++++ TASK INPUTS

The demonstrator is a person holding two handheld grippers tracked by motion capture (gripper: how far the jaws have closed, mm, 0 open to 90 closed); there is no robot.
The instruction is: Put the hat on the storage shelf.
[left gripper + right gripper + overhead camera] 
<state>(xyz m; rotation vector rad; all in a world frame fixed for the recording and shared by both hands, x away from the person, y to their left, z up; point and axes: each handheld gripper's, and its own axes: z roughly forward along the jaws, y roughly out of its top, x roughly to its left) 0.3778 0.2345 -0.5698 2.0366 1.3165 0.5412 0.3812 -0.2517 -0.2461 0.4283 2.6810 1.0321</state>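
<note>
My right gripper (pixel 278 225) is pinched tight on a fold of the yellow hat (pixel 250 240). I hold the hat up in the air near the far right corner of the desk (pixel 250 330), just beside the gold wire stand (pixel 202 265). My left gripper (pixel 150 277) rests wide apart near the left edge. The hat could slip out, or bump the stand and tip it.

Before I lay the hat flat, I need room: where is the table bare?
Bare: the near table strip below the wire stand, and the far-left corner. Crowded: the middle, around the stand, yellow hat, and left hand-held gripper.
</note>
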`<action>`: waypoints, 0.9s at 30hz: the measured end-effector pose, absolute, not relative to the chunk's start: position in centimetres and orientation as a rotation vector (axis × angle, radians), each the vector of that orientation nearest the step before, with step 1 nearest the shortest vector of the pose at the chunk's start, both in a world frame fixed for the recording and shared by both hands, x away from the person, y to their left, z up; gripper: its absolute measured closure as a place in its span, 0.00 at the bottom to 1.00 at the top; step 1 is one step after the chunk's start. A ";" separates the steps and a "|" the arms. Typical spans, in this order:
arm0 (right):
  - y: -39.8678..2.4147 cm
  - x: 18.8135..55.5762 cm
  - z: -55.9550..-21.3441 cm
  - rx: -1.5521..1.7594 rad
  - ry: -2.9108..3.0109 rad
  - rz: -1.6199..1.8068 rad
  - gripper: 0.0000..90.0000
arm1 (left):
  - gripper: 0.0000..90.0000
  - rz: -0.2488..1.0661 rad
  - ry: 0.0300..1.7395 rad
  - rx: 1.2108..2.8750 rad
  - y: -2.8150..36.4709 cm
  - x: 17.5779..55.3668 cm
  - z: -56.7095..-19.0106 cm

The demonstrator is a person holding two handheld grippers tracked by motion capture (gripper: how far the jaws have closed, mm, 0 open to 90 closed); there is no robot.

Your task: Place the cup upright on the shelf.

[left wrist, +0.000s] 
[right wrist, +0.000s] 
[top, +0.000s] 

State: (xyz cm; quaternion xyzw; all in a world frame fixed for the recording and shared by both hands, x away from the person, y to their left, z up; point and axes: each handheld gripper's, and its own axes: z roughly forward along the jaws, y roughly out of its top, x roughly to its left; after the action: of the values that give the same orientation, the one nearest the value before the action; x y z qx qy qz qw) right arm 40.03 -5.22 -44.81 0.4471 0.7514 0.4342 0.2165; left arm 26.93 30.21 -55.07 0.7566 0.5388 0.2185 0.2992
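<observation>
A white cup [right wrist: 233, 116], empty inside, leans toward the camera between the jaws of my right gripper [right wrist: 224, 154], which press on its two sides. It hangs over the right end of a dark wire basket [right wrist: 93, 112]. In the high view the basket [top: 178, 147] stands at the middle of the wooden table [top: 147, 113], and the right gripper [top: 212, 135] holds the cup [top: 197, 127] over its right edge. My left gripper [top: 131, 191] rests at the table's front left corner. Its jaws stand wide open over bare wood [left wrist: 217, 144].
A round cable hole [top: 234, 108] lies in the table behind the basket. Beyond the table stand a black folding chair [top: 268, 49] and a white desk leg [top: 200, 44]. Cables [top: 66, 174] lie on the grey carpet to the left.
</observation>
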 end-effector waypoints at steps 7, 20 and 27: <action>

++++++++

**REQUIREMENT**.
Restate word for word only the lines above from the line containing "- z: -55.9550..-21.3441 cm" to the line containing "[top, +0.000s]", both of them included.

**OUTPUT OF THE TASK**.
  - z: -55.9550..-21.3441 cm
  - rx: -1.5521..1.7594 rad
  - ry: -2.9108..3.0109 rad
  - rz: -1.6199..1.8068 rad
  - gripper: 0.0000..90.0000
arm1 (left):
  - gripper: 0.0000..90.0000
  - rz: -0.2488..1.0661 rad
  - ry: 0.0300..1.7395 rad
  - rx: 1.2108..2.8750 rad
  - y: -2.8150..36.4709 cm
  - x: 17.5779..55.3668 cm
  - z: -56.7095..-19.0106 cm

The demonstrator is a person holding two handheld grippers tracked by motion capture (gripper: how far the jaws have closed, mm, 0 open to 90 closed); there is no robot.

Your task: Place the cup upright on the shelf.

[left wrist, +0.000s] 
[right wrist, +0.000s] 
[top, +0.000s] 

The exercise has been completed.